◆ Your instructions ◆
Each entry, in full: reproduce it exactly.

─── Data to use

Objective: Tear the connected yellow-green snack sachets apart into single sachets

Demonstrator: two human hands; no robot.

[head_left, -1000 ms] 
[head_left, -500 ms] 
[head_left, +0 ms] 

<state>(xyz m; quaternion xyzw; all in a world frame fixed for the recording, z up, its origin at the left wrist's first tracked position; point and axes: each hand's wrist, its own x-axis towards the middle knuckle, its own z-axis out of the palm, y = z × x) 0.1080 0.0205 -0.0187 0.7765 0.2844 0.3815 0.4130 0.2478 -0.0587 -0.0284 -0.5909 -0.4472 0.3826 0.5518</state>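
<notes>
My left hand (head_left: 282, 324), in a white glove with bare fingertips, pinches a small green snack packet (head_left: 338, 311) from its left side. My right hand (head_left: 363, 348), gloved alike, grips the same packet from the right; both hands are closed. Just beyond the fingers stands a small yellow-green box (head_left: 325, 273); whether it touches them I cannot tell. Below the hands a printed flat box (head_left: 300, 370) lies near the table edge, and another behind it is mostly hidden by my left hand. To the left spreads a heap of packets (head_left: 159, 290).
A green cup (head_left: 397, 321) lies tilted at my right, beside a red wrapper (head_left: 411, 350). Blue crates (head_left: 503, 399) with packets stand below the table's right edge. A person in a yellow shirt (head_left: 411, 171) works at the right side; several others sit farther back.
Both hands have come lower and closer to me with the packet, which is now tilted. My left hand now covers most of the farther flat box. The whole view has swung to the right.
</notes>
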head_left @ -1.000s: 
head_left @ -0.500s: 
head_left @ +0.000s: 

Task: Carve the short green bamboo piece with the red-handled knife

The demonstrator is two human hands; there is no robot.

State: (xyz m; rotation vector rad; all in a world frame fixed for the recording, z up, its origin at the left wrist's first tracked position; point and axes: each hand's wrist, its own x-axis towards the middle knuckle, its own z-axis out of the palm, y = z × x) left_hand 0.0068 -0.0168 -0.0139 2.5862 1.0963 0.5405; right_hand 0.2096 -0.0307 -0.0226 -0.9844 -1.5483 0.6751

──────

◆ Task solution ◆
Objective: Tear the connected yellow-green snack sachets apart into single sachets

Demonstrator: two human hands; no robot.

[head_left, -1000 ms] 
[head_left, -500 ms] 
[head_left, +0 ms] 

<state>(xyz m; quaternion xyzw; all in a world frame fixed for the recording, z up, its origin at the left wrist's first tracked position; point and axes: each hand's wrist, its own x-axis towards the middle knuckle, its own z-axis out of the palm, y = z × x) 0.1080 0.0205 -0.0187 0.7765 0.2844 0.3815 0.4130 0.2478 -0.0587 -0.0284 -0.5909 -0.4472 0.3826 0.5518</state>
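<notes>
My left hand (head_left: 282, 324), in a white glove with bare fingertips, pinches a small green snack packet (head_left: 338, 311) from its left side. My right hand (head_left: 363, 348), gloved alike, grips the same packet from the right; both hands are closed. Just beyond the fingers stands a small yellow-green box (head_left: 325, 273); whether it touches them I cannot tell. Below the hands a printed flat box (head_left: 300, 370) lies near the table edge, and another behind it is mostly hidden by my left hand. To the left spreads a heap of packets (head_left: 159, 290).
A green cup (head_left: 397, 321) lies tilted at my right, beside a red wrapper (head_left: 411, 350). Blue crates (head_left: 503, 399) with packets stand below the table's right edge. A person in a yellow shirt (head_left: 411, 171) works at the right side; several others sit farther back.
Both hands have come lower and closer to me with the packet, which is now tilted. My left hand now covers most of the farther flat box. The whole view has swung to the right.
</notes>
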head_left @ -1.000s: 
head_left @ -0.500s: 
head_left @ +0.000s: 

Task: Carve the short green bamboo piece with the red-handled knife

The demonstrator is two human hands; there is no robot.

State: (xyz m; rotation vector rad; all in a world frame fixed for the recording, z up, its origin at the left wrist's first tracked position; point and axes: each hand's wrist, its own x-axis towards the middle knuckle, its own z-axis out of the palm, y = z × x) left_hand 0.0068 -0.0168 -0.0139 2.5862 1.0963 0.5405; right_hand 0.2096 -0.0307 -0.0226 -0.9844 -1.5483 0.6751

The full answer has now been given.